→ BRIEF
Repeat all the data that appears below, keeping it exact.

→ AVAILABLE DATA
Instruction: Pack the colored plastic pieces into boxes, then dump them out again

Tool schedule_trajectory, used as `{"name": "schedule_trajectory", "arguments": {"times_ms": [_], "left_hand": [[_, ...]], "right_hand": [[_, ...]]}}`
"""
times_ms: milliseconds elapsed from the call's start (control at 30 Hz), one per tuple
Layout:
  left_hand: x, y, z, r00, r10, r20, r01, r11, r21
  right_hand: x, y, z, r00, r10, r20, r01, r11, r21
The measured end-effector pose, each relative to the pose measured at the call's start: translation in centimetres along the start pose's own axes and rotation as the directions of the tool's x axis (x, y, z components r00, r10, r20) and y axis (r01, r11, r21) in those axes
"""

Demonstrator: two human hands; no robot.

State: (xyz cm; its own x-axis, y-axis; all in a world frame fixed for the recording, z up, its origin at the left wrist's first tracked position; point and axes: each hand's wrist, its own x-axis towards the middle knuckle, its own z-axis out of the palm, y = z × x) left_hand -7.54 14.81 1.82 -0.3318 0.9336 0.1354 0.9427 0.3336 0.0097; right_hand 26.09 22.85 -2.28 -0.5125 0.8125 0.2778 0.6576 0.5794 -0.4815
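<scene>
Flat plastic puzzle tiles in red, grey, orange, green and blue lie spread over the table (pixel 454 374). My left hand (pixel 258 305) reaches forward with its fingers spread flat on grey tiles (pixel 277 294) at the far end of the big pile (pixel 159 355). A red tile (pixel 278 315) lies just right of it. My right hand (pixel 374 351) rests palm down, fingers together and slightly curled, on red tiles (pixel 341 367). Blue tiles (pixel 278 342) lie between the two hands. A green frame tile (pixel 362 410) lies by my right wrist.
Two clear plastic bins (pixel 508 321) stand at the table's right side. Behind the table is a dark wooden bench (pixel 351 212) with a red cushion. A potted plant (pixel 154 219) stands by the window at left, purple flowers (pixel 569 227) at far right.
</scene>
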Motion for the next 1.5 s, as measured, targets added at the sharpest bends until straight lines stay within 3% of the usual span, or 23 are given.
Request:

→ RESULT BELOW
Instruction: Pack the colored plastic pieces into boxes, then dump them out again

Tool schedule_trajectory, used as `{"name": "schedule_trajectory", "arguments": {"times_ms": [_], "left_hand": [[_, ...]], "right_hand": [[_, ...]]}}`
"""
times_ms: milliseconds elapsed from the call's start (control at 30 Hz), one per tuple
Layout:
  left_hand: x, y, z, r00, r10, r20, r01, r11, r21
  right_hand: x, y, z, r00, r10, r20, r01, r11, r21
The measured end-effector pose, each relative to the pose measured at the call's start: translation in centimetres along the start pose's own axes and rotation as the directions of the tool's x axis (x, y, z components r00, r10, r20) and y axis (r01, r11, r21) in those axes
"""

Demonstrator: two human hands; no robot.

State: (xyz cm; its own x-axis, y-axis; all in a world frame fixed for the recording, z up, its origin at the left wrist's first tracked position; point and axes: each hand's wrist, its own x-axis towards the middle knuckle, its own z-axis out of the palm, y = z × x) left_hand -7.54 14.81 1.82 -0.3318 0.9336 0.1354 0.9427 0.3336 0.0097; right_hand 26.09 22.85 -2.28 -0.5125 0.8125 0.2778 0.6576 0.5794 -0.4815
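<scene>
Flat plastic puzzle tiles in red, grey, orange, green and blue lie spread over the table (pixel 454 374). My left hand (pixel 258 305) reaches forward with its fingers spread flat on grey tiles (pixel 277 294) at the far end of the big pile (pixel 159 355). A red tile (pixel 278 315) lies just right of it. My right hand (pixel 374 351) rests palm down, fingers together and slightly curled, on red tiles (pixel 341 367). Blue tiles (pixel 278 342) lie between the two hands. A green frame tile (pixel 362 410) lies by my right wrist.
Two clear plastic bins (pixel 508 321) stand at the table's right side. Behind the table is a dark wooden bench (pixel 351 212) with a red cushion. A potted plant (pixel 154 219) stands by the window at left, purple flowers (pixel 569 227) at far right.
</scene>
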Motion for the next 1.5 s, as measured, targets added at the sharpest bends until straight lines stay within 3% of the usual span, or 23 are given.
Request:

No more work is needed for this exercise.